Readers’ choice: The top 10 articles of 2019

Article By : EETimes Staff

Before we wrap up 2019, we went back and looked at what you, our readers, were most captivated by this year. Topping the list was Apple’s plan to begin assembling handsets in India, followed by a teardown review of Huawei's P30 Pro.

Before we wrap up 2019, we went back and looked at what you, our readers, were most captivated by this year. Topping the list was Apple’s plan to begin assembling handsets in India, followed by a teardown review of Huawei's P30 Pro .

Read on for the top 10 articles of 2019 as determined by readership.

1. India Next in iPhone Production Plan

Amid forecasts of declining iPhone shipments, Apple is looking to India to reinvigorate sales, with plans to begin assembling its high end handsets at a Foxconn plant in Tamil Nadu in the south of the country.

2.. A Teardown of Huawei's P30 Pro

In a flash sale that was reportedly over in ten seconds, Huawei today launched in China its brand new P30 and P30 Pro smartphones. Along with the launch, different technology outfits scrambled to break apart the new handsets so that they could be the first to post teardown reports.

EE Times tapped the technical expertise of System Plus Consulting (Nante, France), Yole Développement’s partner company. We asked the analysts to share their initial observations and reveal any surprises they encountered.

3. CEO Quietly Exits Wave Computing After Only 4 Months

Wave Computing, an AI startup based in Campbell, Calif., quietly swapped out its company chief in early September without a public announcement. Wave’s website now shows that Art Swift, who became Wave’s CEO last May, is already gone. It lists Sanjai Kohli as the new CEO.

4. Another Failure for Boeing

Boeing’s aerospace unit flunked another test this week when an engine on its Starliner spacecraft failed to place the unmanned spacecraft in the proper orbit to rendezvous and dock with the International Space Station.

Boeing Starliner

5. U.S.-China Crisis: Repercussions for Chip Industry

Over the last few months, eyes of the media, the voices of politicians and the minds of the business and tech communities have been trained all on Huawei and, more broadly, on China.

The world is also watching closely the current U.S.-China trade talks and awaiting a ruling on March 1, to see if Canada grants the U.S. request to extradite Huawei CFO Meng Wanzhou.

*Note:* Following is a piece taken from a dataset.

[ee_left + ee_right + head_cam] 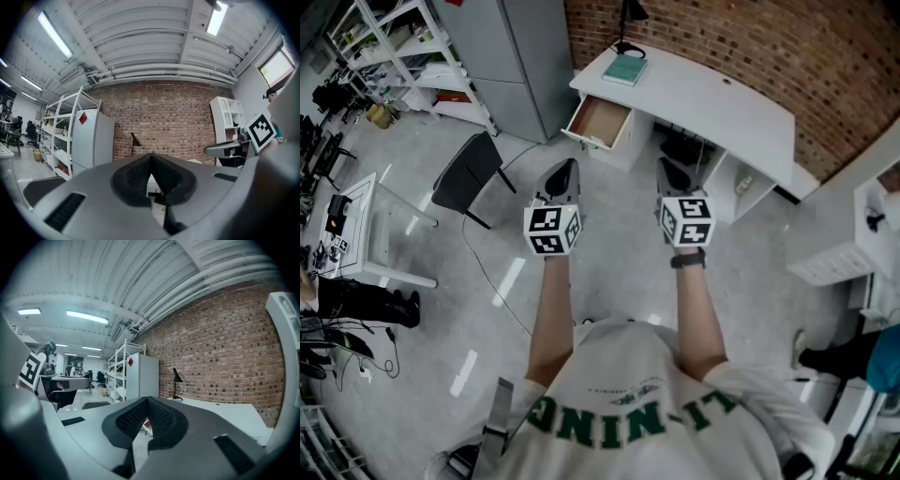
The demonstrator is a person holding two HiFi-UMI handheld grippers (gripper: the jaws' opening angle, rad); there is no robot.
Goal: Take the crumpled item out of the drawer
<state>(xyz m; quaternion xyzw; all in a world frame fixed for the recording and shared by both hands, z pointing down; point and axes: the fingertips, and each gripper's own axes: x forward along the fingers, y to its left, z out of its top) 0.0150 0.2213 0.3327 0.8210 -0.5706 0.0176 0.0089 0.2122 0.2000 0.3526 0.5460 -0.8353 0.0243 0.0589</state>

Undoubtedly, the outcome of these political matters will be important. But being reactive to any immediate news item offers scant insight on big picture and the long arc of the future.

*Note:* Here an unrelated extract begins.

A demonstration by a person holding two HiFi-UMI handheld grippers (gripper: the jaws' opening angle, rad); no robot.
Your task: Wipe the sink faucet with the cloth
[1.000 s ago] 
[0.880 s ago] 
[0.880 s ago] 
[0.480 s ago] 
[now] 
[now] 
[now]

6. Apple iPhone 11 and Watch 5 Teardown

Consumers (and the media) expect to be wowed by Apple every year with the rollout of the latest iPhone and Apple Watch iterations. Apple occasionally disappoints, but not this year; Bloomberg just called iPhone 11 Pro “the world’s best phone camera,” declaring that “iPhone reclaims the title of mobile camera champion.”

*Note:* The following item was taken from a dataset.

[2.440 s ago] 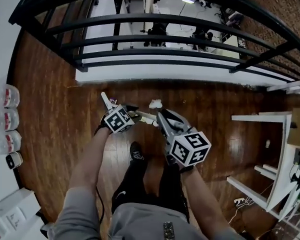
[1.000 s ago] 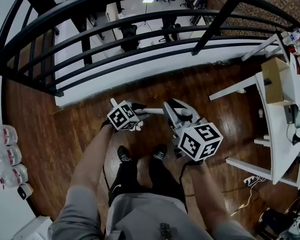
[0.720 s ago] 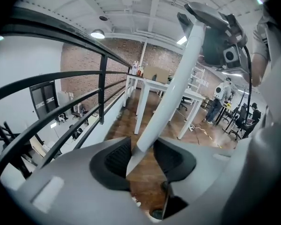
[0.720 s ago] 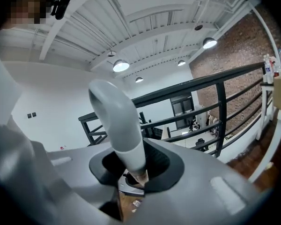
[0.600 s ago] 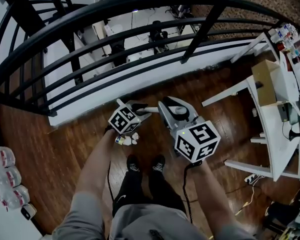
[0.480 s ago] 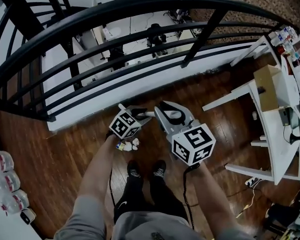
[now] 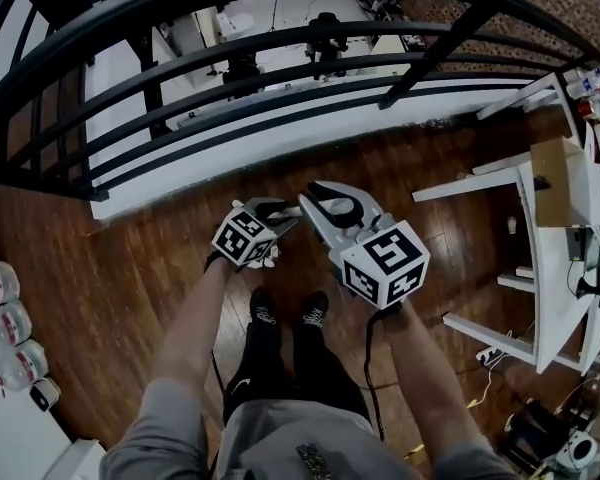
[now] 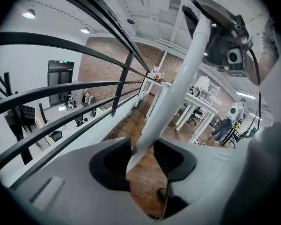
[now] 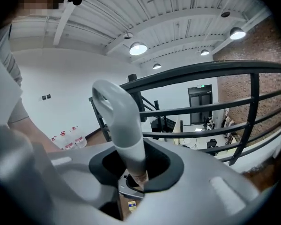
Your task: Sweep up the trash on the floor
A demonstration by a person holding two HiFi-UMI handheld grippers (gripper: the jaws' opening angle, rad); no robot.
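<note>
Two grippers are up in front of the person, over the dark wood floor (image 7: 120,268) of a mezzanine. L gripper (image 8: 143,157): jaws fairly wide, closed on a white pole (image 8: 178,88) that runs up & away to a grey cap. R gripper (image 9: 136,165): jaws narrower, clamped on a grey handle (image 9: 124,125) w/ loop end. As for trash, can't pick it out on the floor. Shoes (image 7: 263,310) are just below the grippers. Black railing (image 7: 280,43) w/ white ledge (image 7: 280,138) edges the floor ahead, w/ an office level lower down beyond it. White table (image 7: 562,288) w/ cardboard box (image 7: 558,178) at right; water bottles (image 7: 2,318) by the left wall. Brick wall (image 8: 103,71); round ceiling lamps (image 9: 137,48).
</note>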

It's not that we here at EE Times are unimpressed by the latest iPhone features, but if you want to see us really geek out, crack the thing open.

7. Component Shortages Set to Continue

The fortunes of the electronics supply chain can change on a dime. Following two years of severe component shortages, demand is weakening, and inventories are too high, a March study found. One global distributor describes the environment as “normalizing” but cautions there’s still a lot of instability in the 2019 forecast.

8. Intel Wants Lisa Su?

During the Consumer Electronics Show in Las Vegas last week, we picked up an intriguing rumor circulating among a few C-Level executives that Intel Corp. is pondering the acquisition of AMD.

Given Intel’s acrimonious history vs. AMD in the CPU market, common sense says this is an unlikely marriage. Most analysts we reached dismissed it outright.

9. Tsinghua Poaches Talent to Aid China's Faltering DRAM Industry

China’s Tsinghua Unigroup, the state-owned holding company that controls most of the nation’s semiconductor assets, may snatch a co-CEO from Semiconductor Manufacturing International Corp. (SMIC) to revive a plan to build a domestic DRAM industry.

According to media reports and to people interviewed by EE Times, Tsinghua aims to hire SMIC Co-CEO Haijun Zhao to head up a new DRAM company that would combine China’s fledgling memory makers, which are struggling to survive. Despite China’s multi-billion investment to build a domestic memory industry, it lacks much of the key intellectual property needed to compete in the business.

10. TSMC Adds a N5P process

TSMC added a N5P process and more details on advanced packages to its road map for squeezing advances from silicon at an annual event here.

At the bleeding edge, picking a path forward among expanding 7, 7+, 6, 5 and 5+ options is increasingly complex. “The good news is we continue to see scaling for the foreseeable future,” Yuh-Jier Mii, a senor vice president for technology development for TSMC told an audience of about 2,000 attendees.